MZ: Let's talk about some realistic self-care tips and how people can utilize these techniques to cope and move forward. What should we be focusing on right now?
NA: So there are two types of self-care: emotional self-care and physical self-care. I spoke about journaling earlier, and it's honestly the most rewarding thing in the world. Even a couple minutes at night can make all the difference. You'll come to realize just how much you are releasing and letting your bottled up emotions out. Another personal favorite is listening to inspirational ted talks or podcasts that I enjoy. It shifts my focus off what's happening, and I can get lost in it.
Most importantly, build a support system. Spend time with people that make you feel good and bring you happiness. I also think many people are struggling with routine, and are finding it difficult to get back into it. My advice is to start slow. Add simple aspects of your daily routine, like waking up at a specific time to eat breakfast, and then add more complex parts like getting back to your workouts.
MZ: I think, especially now, this is the time to celebrate those little wins. If all you did today was get up and brush your teeth and shower, celebrate that because that's a step forward. Don't get discouraged because healing is a process. I think it's most important to move at your own pace. I see people who have seemed to move on and are already back in their daily lives, and then I see others struggling to make it through the day.

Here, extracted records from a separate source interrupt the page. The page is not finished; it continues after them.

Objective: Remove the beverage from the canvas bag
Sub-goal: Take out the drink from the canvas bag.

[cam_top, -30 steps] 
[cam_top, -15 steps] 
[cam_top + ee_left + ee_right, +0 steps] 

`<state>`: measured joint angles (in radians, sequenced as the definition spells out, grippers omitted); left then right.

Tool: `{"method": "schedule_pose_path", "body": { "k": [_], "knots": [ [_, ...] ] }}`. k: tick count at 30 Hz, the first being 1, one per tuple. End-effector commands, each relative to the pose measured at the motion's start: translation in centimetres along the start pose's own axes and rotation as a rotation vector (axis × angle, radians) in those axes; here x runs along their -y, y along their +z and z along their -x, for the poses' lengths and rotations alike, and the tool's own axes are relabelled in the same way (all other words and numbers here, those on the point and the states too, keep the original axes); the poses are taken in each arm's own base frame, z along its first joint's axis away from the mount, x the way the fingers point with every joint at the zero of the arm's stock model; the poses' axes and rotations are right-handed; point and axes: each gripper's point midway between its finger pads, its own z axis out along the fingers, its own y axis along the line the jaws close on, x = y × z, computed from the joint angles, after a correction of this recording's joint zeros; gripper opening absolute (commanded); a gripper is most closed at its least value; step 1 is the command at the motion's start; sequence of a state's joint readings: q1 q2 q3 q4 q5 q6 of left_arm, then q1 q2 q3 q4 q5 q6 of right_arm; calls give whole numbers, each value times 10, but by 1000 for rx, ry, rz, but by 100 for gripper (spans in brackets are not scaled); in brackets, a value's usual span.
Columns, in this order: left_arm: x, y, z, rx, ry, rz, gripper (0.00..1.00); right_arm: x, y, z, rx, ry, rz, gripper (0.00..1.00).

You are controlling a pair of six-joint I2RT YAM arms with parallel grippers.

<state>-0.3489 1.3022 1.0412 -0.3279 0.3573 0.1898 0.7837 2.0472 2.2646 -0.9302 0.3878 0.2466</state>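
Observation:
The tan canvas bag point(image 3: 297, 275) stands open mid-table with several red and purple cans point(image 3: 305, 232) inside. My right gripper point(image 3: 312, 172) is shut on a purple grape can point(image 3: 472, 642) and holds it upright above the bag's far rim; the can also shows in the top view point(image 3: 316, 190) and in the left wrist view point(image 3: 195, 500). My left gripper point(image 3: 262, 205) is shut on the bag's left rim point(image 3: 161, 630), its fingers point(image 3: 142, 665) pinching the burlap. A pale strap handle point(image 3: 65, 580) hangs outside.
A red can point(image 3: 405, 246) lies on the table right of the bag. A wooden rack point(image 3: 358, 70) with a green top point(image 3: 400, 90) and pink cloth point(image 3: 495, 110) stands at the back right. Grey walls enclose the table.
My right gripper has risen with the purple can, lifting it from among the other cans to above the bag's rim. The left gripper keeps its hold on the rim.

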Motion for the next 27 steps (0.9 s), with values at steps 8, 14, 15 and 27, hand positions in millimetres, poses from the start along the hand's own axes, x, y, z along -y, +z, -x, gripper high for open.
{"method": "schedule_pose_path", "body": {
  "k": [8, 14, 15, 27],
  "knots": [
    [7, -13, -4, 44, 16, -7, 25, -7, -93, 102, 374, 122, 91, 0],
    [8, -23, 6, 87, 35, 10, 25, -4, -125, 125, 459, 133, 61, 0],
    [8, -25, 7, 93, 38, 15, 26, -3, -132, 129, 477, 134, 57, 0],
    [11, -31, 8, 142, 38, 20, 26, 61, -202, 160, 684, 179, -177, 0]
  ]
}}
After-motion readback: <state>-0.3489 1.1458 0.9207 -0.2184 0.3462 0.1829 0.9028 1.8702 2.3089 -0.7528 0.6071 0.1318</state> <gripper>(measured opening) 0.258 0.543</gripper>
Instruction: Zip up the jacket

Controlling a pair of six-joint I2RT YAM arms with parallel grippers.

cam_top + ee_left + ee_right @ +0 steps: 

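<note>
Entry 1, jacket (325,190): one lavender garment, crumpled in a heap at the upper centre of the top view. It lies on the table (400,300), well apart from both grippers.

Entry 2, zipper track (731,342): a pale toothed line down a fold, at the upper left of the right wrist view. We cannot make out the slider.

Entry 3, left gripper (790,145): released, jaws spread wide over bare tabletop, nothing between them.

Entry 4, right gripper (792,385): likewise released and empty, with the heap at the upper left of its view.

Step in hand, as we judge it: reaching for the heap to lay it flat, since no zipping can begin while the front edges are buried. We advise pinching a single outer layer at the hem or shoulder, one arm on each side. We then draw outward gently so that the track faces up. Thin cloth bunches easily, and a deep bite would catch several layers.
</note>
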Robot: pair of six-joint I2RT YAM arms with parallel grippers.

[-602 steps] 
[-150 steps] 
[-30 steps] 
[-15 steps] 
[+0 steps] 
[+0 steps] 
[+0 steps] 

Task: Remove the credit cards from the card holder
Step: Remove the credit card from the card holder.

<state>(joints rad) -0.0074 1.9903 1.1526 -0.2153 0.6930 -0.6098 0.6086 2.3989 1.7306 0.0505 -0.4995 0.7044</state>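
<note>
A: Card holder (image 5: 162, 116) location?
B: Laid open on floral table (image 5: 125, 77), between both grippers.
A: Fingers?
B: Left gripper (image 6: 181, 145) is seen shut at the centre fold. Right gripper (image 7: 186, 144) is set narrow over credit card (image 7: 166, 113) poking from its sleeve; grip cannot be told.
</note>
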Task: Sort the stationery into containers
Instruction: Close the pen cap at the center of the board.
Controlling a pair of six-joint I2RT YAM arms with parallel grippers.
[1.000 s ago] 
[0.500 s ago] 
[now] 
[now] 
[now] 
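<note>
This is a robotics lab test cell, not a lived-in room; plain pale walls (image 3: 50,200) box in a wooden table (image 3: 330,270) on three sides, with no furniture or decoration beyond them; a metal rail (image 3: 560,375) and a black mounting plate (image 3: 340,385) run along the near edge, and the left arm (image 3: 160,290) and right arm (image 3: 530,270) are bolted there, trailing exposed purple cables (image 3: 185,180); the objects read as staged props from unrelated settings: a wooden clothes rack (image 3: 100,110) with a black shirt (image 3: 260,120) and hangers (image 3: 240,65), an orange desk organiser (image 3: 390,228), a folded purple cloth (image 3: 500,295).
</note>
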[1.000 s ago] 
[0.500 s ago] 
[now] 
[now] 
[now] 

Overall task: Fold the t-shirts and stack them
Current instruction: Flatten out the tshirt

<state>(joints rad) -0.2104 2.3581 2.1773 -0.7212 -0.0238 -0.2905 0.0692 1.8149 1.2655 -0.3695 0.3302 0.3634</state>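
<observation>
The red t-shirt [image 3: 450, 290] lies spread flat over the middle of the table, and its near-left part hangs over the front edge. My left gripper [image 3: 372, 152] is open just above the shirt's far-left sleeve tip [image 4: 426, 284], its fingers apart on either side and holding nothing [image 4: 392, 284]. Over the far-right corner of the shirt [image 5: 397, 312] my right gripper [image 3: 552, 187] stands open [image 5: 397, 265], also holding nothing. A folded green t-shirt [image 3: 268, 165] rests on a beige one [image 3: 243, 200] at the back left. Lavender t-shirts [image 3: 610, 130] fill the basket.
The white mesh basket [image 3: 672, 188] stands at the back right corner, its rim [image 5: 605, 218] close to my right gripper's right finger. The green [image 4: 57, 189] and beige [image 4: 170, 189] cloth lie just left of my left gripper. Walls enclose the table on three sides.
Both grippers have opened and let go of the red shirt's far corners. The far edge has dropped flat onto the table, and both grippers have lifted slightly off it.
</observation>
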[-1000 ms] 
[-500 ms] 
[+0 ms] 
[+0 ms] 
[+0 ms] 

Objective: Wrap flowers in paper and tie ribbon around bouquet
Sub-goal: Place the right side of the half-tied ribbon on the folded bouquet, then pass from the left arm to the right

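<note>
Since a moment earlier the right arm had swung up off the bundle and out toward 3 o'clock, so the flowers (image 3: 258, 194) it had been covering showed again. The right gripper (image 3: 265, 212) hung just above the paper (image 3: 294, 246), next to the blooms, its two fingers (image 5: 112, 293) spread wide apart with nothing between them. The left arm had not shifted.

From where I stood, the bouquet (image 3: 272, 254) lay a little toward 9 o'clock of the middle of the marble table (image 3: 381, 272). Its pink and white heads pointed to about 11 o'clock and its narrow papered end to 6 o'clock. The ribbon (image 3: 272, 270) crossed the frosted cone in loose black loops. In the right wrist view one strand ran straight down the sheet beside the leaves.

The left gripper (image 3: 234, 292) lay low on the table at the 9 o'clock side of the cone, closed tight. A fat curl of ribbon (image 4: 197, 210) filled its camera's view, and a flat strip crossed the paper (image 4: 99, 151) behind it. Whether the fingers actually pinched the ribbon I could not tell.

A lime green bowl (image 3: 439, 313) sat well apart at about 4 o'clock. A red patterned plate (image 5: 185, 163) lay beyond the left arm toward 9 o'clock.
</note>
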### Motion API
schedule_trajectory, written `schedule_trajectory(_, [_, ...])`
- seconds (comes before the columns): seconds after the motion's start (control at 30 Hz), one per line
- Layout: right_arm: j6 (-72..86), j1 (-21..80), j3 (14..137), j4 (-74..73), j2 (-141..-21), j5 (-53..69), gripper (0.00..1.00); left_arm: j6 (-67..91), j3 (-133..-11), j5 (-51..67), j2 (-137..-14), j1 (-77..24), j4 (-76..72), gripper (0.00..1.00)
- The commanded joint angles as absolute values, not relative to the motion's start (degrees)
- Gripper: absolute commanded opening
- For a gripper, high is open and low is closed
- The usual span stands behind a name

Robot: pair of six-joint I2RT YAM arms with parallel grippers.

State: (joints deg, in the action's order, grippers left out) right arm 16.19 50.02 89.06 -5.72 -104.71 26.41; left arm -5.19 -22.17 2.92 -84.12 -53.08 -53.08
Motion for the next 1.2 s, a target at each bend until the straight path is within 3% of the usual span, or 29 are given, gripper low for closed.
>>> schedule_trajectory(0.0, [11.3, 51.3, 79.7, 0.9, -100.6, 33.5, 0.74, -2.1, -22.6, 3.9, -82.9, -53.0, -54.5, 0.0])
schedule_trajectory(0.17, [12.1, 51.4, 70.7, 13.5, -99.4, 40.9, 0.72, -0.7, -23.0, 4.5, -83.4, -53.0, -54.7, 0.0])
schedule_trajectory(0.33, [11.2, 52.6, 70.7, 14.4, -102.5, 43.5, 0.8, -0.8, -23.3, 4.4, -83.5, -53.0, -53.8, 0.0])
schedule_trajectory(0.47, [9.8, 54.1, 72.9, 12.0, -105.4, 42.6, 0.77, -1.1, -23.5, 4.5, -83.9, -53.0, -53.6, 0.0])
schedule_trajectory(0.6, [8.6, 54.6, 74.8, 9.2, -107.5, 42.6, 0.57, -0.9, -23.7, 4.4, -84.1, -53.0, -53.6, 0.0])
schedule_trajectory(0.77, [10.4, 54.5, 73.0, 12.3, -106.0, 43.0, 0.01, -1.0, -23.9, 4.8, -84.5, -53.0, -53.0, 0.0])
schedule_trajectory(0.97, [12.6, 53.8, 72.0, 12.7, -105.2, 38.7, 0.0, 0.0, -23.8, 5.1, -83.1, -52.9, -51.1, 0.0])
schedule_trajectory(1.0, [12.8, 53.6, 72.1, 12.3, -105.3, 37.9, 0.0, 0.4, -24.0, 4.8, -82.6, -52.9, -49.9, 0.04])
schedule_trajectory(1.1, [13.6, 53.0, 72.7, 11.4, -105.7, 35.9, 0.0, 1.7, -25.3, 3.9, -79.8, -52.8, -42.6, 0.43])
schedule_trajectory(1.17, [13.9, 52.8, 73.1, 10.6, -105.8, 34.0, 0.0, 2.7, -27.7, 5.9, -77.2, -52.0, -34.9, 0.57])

NA: All of us cope differently, and we were all exposed to the trauma differently. Our healing process is not going to look the same, and that's ok. It's also important to realize that just because you see people moving on doesn't mean that they are being insensitive or have forgotten what happened. It just means that they're doing what's best for them, and that's what matters. I would love to see less shaming and hate towards people who have chosen to move forward. I don't think anyone is in a position to be channeling any additional negative feelings. I
MZ:This is difficult for all of us, and we're all just trying to navigate through this time of change and adjustment. We're all just really figuring it out, so I want to point out that this is not the time to judge people for how they cope. This is the time to come together and build each other up, to be someone's support system. We need to do whatever we can to take care of ourselves and to take care of our loved ones, to lean into our relationships, and have conversations with people, and do what is in our power to focus on what it is we can do to all move forward, push through, and do better.
NA: This is also the time to emphasize how we are taking care of ourselves physically. It's ok to indulge once in a while, but the foods you eat really play a part in your overall well being. It's really important to stick to a relatively healthy diet, eat your fruits and vegetables, and regularly move your body. Treat your body with extra love and care, and again, just take it day by day.